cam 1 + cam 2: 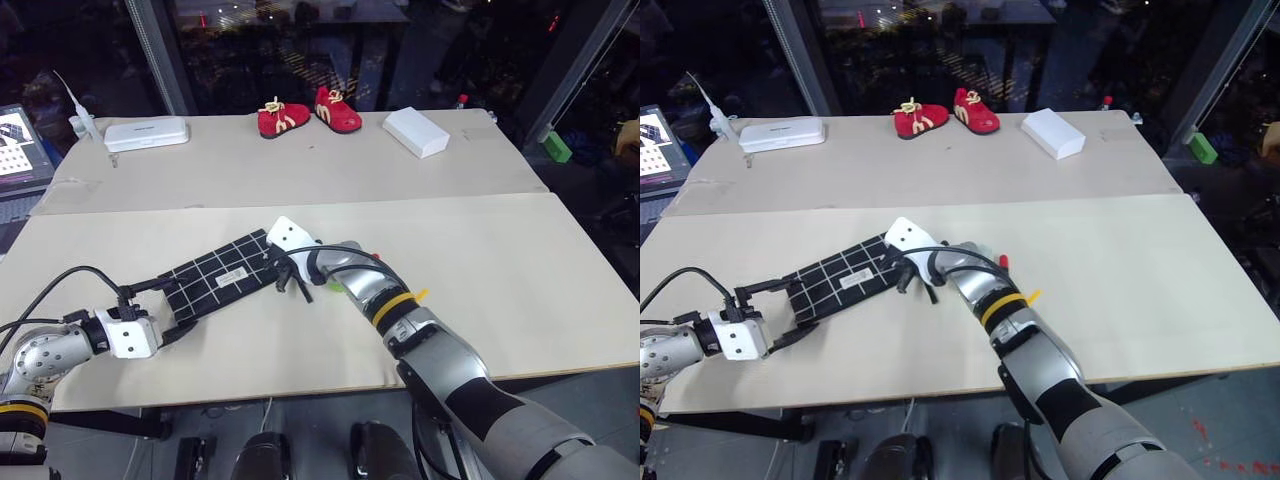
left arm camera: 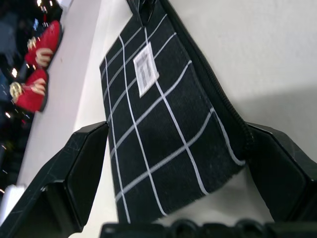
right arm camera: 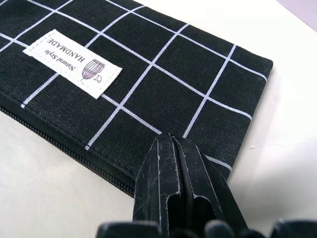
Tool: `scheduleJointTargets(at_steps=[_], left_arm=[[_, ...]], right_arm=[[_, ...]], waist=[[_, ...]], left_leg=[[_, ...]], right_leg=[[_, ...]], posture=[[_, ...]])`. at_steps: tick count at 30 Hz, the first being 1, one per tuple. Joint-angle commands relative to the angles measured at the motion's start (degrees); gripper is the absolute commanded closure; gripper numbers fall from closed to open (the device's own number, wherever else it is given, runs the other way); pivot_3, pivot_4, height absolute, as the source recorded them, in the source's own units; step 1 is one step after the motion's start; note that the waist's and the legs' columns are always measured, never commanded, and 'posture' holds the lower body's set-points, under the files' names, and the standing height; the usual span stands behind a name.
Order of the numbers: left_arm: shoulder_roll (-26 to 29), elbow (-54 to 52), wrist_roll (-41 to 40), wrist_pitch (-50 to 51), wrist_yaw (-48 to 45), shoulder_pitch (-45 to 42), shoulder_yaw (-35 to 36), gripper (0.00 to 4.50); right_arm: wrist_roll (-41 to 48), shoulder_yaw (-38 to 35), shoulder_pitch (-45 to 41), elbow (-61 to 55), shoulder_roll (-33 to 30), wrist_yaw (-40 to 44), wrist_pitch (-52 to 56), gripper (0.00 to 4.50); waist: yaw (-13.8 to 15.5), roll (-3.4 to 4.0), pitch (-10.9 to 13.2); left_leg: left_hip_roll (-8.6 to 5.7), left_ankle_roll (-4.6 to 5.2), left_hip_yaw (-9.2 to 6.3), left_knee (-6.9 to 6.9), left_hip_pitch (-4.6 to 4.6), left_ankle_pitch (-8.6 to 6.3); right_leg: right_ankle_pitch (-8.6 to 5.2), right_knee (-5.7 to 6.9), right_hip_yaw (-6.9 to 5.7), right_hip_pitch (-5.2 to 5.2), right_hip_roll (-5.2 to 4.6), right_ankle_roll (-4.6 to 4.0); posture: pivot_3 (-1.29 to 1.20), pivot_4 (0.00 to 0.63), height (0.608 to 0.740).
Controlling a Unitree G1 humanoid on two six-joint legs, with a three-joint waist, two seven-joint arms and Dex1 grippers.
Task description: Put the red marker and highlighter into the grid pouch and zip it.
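Beige board covers the desk [image 1: 480, 290], with dark glass behind its far edge. On the near-left part lies the grid pouch [image 1: 215, 275], flat and slanting, its white label [image 3: 73, 63] facing up and its zipper along the near long edge. At the pouch's left end the left tool [image 1: 170, 312] stands wide open, one black finger on each side of the short edge, the fabric between them but not squeezed. At the pouch's right end the right tool [image 3: 176, 186] has its fingers pressed fully together, their tips at the zipper corner; whether they pinch the pull cannot be told. Just right of that wrist a bit of red [image 1: 1003, 261] and a bit of light green [image 1: 336, 287] peek out, too hidden to name. Along the far edge sit a white case [image 1: 146, 133], a pair of red shoes [image 1: 310, 113] and a white box [image 1: 415, 131].
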Motion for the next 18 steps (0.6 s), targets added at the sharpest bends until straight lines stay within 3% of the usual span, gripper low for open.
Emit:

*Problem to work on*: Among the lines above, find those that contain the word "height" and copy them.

*Solution to this task*:
Tool: `scheduleJointTargets(at_steps=[_], left_arm=[[_, ...]], right_arm=[[_, ...]], waist=[[_, ...]], left_leg=[[_, ...]], right_leg=[[_, ...]], posture=[[_, ...]])`. at_steps: tick count at 30 Hz, the first being 1, one per tuple. Joint-angle commands relative to the angles measured at the motion's start (degrees); gripper is the absolute commanded closure; gripper numbers fall from closed to open (the device's own number, wherever else it is given, runs the other way); pivot_3, pivot_4, height absolute, as the source recorded them, in the source's own units; step 1 is one step after the motion's start; note that the waist's and the legs' columns are always measured, never commanded, and 'posture' holds the lower body's set-points, under the files' names, and the standing height; the usual span stands behind a name.
Order of the numbers: left_arm: shoulder_roll (-26 to 29), elbow (-54 to 52), wrist_roll (-41 to 40), wrist_pitch (-50 to 51), wrist_yaw (-48 to 45), shoulder_pitch (-45 to 42), shoulder_yaw (-35 to 36), gripper (0.00 to 4.50); right_arm: wrist_roll (-41 to 48), shoulder_yaw (-38 to 35), shoulder_pitch (-45 to 41), elbow (-61 to 55), shoulder_roll (-33 to 30), wrist_yaw (-40 to 44), wrist_pitch (-52 to 56), gripper (0.00 to 4.50); waist: yaw (-13.8 to 15.5), roll (-3.4 to 4.0), pitch (-10.9 to 13.2); left_leg: left_hip_roll (-8.6 to 5.7), left_ankle_roll (-4.6 to 5.2), left_hip_yaw (-9.2 to 6.3), left_knee (-6.9 to 6.9), left_hip_pitch (-4.6 to 4.6), left_ankle_pitch (-8.6 to 6.3); right_leg: right_ankle_pitch (-8.6 to 5.2), right_knee (-5.7 to 6.9), right_hip_yaw (-6.9 to 5.7), right_hip_pitch (-5.2 to 5.2), right_hip_roll (-5.2 to 4.6), right_ankle_roll (-4.6 to 4.0); posture: pivot_3 (-1.29 to 1.20), pivot_4 (0.00 to 0.63), height (0.608 to 0.740).

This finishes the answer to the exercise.